At a time when abortion rights are steadily being whittled away across the United States, voters in Catholic-dominated countries such as Ireland, Chile and Argentina are moving in the opposite direction. For those who oppose abortion rights on religious grounds, perhaps no amount of referendums or editorials will convince them that relaxing abortion restrictions is a good thing. We admit to being troubled by the practice, especially with late-term abortions.

But on the right of women to decide, we are unwavering. It is a choice neither for the state nor the church to make on a woman’s behalf. Her body is her own, and her choice whether to continue with a pregnancy or end it is not for others to decide.

Voters in Ireland overwhelmingly agree. The nation’s existing law prohibits abortions even if a woman is raped or the victim of incest, or if there is a fatal fetal abnormality. Violation of the law can result in prison terms of up to 14 years.

Prime Minister Leo Varadkar declared Friday as “a day when we say no more. No more to doctors telling their patients there’s nothing can be done for them in their own country, no more lonely journeys across the Irish Sea, no more stigma as the veil of secrecy is lifted and no more isolation as the burden of shame is gone.”

The Eighth Amendment resulted from a visit to Ireland in 1983 by Pope John Paul II. Whereas the U.S. Constitution specifically mandates separation of church and state, Ireland has until recently made no pretense about conforming its laws to Catholic doctrine.

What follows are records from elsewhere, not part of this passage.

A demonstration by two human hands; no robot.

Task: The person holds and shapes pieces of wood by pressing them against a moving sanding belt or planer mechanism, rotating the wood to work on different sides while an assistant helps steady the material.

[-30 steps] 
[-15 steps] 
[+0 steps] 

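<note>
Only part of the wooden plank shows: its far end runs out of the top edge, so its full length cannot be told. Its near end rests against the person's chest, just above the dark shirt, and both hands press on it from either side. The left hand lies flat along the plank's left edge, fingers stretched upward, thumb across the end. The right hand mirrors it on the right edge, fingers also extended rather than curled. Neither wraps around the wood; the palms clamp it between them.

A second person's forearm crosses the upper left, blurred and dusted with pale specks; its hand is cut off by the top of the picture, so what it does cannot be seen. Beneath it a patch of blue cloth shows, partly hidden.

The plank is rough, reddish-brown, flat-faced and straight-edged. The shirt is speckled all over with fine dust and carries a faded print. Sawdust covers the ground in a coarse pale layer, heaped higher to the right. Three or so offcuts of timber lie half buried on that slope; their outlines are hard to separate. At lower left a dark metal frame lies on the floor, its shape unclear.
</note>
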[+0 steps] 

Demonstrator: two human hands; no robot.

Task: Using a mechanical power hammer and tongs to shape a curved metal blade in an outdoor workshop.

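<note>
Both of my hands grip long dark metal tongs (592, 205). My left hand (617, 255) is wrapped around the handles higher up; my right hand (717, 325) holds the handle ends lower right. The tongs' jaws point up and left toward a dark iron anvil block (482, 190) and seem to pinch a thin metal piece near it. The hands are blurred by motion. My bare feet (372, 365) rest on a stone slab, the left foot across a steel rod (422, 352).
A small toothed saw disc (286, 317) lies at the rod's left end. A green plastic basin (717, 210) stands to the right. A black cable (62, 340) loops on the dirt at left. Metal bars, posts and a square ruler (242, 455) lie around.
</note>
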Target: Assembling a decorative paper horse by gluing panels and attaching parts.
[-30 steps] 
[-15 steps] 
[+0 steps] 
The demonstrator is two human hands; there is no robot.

But in 2015, 62 percent of voters approved a historic referendum legalizing same-sex marriage, marking a major split with the church. Ireland broke away from Britain in 1916 in large part because the Irish refused to accept the Protestant faith mandated by the English crown. They didn’t want someone else’s belief system imposed on them. Yet, for decades, they sustained a legal doctrine that effectively mandated adherence to the pope’s position regarding abortion and same-sex marriage.

For those who believe in the First Amendment to the U.S. Constitution, the Irish vote help adds clarity about what’s behind the steady erosion of abortion rights. Freedom of religion erodes whenever the state receives the power to impose one person’s belief system upon others. The Irish vote clarifies where the line must be drawn in telling women what they may or may not do with their own bodies.